Monday, April 11, 2011

On My Soapbox

Benchmark testing is this week. It is the dark, ominous cloud looming on the horizon from August until April. Students, teachers, and schools are scored, rated, and judged on these scores. Students who work and make huge improvements may be labeled Basic or Below Basic because of this one test. And in some End Of Course testing, these students may be required to repeat the entire class, no matter what the actual grade in that class might be. What if that student was sick during testing? What if a student marks answers in the wrong section?

School districts are held accountable for students scores. Schools not meeting AYP (annual yearly progress) can be placed on "school improvement" and can even lose funding. I don't know the actual formula for determining AYP (I'm not sure any ONE person does! I think it's like a secret recipe where each cook knows only one or two ingredients.), but I know that this year's AYP will be determined by comparing my current students' scores to my previous year's students' scores. Apples to apples? I think not! Students are different; classes are different. It's more like apples to elephants. As one of my facebook teacher friends put it, "Not a very good way to see how smart they really are."

A few years ago, I had a student who came in to 7th grade with a very big learning disability and a very small test score from the previous year.  He worked extremely hard. I saw improvements each and every day. He had a better understanding of literature than a lot of students in his class. Reading and writing were difficult for him - thinking was not. His 7th grade Benchmark scores were much higher than his 6th grade scores had been, but he wasn't Proficient or Advanced. I taught him again in 8th grade. Again, I saw major improvements. He had gained such independence in class but still struggled with independent reading and writing. His 8th grade test scores rose even higher; he was just a few points short of Proficient. In just two years he had grown from very low Below Basic to almost Proficient - probably the largest jump in scores for the the entire class. But because he didn't hit Proficient, he wasn't rewarded for his scores at all. Because he didn't hit that magic number, his score was a liability for the school - a not a thing to recognize or celebrate. This is one of the most frustrating things for me as a teacher. Each year, I have a student like this one. A student who struggles to overcome so much. A student who makes tremendous gains in the classroom. And I hold my breath, hoping for that magic number when the scores come in.

I hate that I even worry about the test. I do not want to be someone who "teaches to the test." But when my students are judged by that test, my teaching ability is judged by that test, and my school is judged by that test - it is difficult to ignore that damn test.

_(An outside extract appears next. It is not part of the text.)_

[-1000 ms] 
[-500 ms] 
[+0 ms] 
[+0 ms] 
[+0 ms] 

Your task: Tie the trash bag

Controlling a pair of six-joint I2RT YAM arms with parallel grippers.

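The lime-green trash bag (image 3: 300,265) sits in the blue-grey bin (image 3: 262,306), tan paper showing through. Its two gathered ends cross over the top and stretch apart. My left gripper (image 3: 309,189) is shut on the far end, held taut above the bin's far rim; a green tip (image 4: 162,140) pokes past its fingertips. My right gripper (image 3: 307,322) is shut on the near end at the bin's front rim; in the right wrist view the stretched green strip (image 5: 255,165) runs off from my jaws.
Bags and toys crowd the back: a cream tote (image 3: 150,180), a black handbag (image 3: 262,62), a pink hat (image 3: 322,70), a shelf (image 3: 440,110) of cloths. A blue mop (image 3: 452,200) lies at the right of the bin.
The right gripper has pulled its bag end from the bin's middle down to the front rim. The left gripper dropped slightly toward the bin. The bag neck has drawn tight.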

I am looking forward to Monday. I don't stop teaching, and students don't stop learning after the test is over. We have several weeks of school to finish. But I am looking forward to Monday. Because on Monday, that dark, ominous cloud will be behind us. On Monday, there will be sunny days on the horizon. At least until next August.

1 comment:

  1. I hate that this type if reasoning is used by people who don't know the students to label them, put them in a box and say this score is who you are. I know you are the kind of teacher who tells them that this test score is not who they are. it does not determine where they'll go or what they will do. but I understand your frustration.